I suspect that most people would not be surprised by the negative mentions of atheism in church documents from the 19th and early 20th centuries. In his encyclical Inscrutabili Dei Consilio (1878), Pope Leo XIII suggested that atheism was like a “deadly kind of plague which infects in its inmost recesses.” Pius XII spoke of atheism’s “most ignoble corruptions” (Haurietis Aquas ) and “lethal tenets” (Meminisse Iuvat ).
But a decade later, the Vatican’s descriptions of atheism radically changed. The documents of Vatican II claim that God does not “deny the helps necessary for salvation to those who, without blame on their part, have not yet arrived at an explicit knowledge of God and with His grace strive to live a good life” (Lumen Gentium), and that believers, to “the extent that they neglect their own training in the faith, or teach erroneous doctrine, or are deficient in their religious, moral or social life,” bear some responsibility for atheism (Gaudium et Spes). Atheists and believers can, through “sincere and prudent dialogue,” work together “for the rightful betterment of this world in which all alike live.” When the Secretariat for Non-Believers was created, Cardinal Franz König noted that it was “for” and not “against” nonbelievers.
What had happened to the “deadly kind of plague”?
First, as Bullivant writes, “In the decades preceding Vatican II, for arguably the first time in history, Catholic priests and theologians began seriously to engage, socially and intellectually with real unbelievers.” During the 1930s, the French Communist Party extended a “main tendue” (outstretched hand) to Catholics, and organized dialogues began to take place. In 1937, Gaston Fessard, SJ, published La Main tendue. Le Dialogue catholique-communistique est-il possible?, answering the title question positively, based on the humanism of the young Marx. La Vie intellectuelle published a series of articles on Marxism in 1937-8 and Jean Daniélou, SJ, wrote two articles in Chronique sociale de France on the young Marx.
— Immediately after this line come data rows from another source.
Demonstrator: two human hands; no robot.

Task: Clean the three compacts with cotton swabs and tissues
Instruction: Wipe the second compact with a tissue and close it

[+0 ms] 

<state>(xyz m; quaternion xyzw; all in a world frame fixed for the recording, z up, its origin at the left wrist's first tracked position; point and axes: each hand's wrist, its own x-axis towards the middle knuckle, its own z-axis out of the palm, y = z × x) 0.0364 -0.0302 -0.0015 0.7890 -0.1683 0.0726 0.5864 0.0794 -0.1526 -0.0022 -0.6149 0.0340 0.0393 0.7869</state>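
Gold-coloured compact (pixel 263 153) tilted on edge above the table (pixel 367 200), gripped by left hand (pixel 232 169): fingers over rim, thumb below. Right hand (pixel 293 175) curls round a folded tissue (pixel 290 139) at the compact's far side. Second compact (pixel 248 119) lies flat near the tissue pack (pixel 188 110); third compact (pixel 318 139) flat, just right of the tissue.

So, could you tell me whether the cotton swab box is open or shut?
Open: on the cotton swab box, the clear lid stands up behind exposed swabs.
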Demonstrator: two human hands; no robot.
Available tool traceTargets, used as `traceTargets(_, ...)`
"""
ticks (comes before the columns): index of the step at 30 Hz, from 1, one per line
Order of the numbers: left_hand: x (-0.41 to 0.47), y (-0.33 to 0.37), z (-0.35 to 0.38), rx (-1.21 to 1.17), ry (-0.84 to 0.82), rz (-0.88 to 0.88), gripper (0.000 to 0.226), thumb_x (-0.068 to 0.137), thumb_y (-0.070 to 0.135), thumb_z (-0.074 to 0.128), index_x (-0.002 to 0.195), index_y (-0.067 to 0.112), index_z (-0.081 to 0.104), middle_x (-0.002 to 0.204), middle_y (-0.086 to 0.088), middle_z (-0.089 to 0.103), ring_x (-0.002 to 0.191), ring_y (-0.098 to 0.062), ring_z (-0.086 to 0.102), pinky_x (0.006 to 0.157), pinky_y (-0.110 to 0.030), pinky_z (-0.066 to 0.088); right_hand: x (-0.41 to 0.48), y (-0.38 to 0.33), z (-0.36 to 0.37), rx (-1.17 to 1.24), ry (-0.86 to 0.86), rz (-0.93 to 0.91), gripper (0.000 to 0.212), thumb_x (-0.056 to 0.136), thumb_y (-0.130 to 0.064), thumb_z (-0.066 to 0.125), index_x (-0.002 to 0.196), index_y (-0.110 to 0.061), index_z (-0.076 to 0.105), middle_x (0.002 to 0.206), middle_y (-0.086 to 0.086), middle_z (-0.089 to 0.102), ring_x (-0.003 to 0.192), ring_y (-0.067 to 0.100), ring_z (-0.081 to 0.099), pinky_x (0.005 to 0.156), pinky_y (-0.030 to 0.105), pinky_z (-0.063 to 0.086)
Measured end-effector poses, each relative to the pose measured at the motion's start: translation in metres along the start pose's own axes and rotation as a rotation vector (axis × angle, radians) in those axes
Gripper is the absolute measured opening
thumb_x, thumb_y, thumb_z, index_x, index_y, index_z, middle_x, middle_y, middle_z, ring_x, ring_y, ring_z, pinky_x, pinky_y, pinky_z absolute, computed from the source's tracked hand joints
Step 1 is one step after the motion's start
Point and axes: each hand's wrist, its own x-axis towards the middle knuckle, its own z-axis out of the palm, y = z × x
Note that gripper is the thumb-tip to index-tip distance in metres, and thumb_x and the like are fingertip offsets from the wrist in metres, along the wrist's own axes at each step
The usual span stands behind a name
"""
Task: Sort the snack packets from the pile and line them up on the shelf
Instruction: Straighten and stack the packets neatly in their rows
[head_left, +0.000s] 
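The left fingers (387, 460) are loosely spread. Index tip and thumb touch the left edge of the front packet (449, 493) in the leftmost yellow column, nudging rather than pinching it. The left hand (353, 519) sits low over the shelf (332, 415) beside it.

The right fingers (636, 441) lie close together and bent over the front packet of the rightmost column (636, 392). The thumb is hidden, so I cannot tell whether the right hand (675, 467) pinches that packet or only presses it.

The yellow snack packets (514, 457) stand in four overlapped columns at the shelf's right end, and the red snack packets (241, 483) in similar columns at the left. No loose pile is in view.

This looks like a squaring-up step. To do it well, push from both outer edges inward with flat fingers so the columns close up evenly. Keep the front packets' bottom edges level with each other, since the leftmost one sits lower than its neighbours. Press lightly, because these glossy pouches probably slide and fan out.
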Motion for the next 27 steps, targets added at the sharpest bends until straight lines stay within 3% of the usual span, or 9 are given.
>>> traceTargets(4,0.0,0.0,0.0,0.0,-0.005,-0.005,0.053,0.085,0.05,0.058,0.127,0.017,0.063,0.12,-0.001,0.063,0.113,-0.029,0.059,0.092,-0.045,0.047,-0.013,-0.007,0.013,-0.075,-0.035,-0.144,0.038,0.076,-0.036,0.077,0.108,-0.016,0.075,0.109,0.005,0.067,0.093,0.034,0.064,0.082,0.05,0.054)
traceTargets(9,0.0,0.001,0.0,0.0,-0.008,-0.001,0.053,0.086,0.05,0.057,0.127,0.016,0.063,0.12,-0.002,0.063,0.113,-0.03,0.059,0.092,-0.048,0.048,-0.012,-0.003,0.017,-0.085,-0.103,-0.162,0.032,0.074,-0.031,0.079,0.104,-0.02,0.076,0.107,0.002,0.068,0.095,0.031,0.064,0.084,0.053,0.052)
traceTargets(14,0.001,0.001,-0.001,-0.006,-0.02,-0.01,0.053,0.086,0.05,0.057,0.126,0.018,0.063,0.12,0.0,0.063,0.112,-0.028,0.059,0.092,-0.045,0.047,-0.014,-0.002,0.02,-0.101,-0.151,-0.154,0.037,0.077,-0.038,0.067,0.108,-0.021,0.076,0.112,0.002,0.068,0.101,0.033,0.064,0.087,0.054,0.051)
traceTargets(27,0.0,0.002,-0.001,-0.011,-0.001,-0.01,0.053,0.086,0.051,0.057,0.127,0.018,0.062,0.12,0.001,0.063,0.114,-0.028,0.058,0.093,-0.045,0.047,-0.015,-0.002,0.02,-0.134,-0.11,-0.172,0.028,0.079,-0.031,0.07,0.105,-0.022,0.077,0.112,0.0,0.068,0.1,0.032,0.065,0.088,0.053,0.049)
In 1944, Henri de Lubac, SJ, published The Drama of Atheist Humanism – a few years before Hans Küng wrote a dissertation at the Gregorian on Sartre, and Romano Guardini started a study of Nietzsche. De Lubac had already written his Catholicism, in which he emphasized a theological concept of human unity in response to free-thinker criticisms claiming that the church was individualist and concerned only with the afterlife. De Lubac conceded – as would Gaudium et Spes – that “if such a misunderstanding has arisen and entrenched itself, if such an accusation is current, is it not our own fault?”
Yves Congar likewise, in a 1935 article, faulted the church’s response to secularization – “she fell back upon her positions, put up barricades and assumed an attitude of defense” – for alienating possible believers. (Congar would later fault Christian disunity for atheism – see my post here.)
In short, Catholic theology had moved a distance away from the traditional view, expressed in Reginald Marie Garrigou-Lagrange’s God: His Existence and His Nature (1914) that “speculative atheism is an impossibility for any man who has the use of reason and is in good faith.” Atheism was not longer considered insincere or uninteresting – much less impossible – and its existence, however sorrowful, was, at least in part, judged the fault of believers and their poor witness.
Second, besides the unprecedented intellectual engagement with atheism, Bullivant tells us that priests were encountering unbelievers directly through the priest-worker experiment. The priest-worker movement began with the tract La France – Pays de Mission?, written by Henri Godin and Yvan Daniel, who suggested that priests abandon middle-class parishes to bring the Gospel directly to workers. The tract was not one of despair, for it pronounced “Christian that poor man who shares the bread he has begged with one poorer than himself.” Bullivant suggests that the de facto atheist might already here be seen as an “anonymous Christian.” (See this brief post at Intentional Disciples.)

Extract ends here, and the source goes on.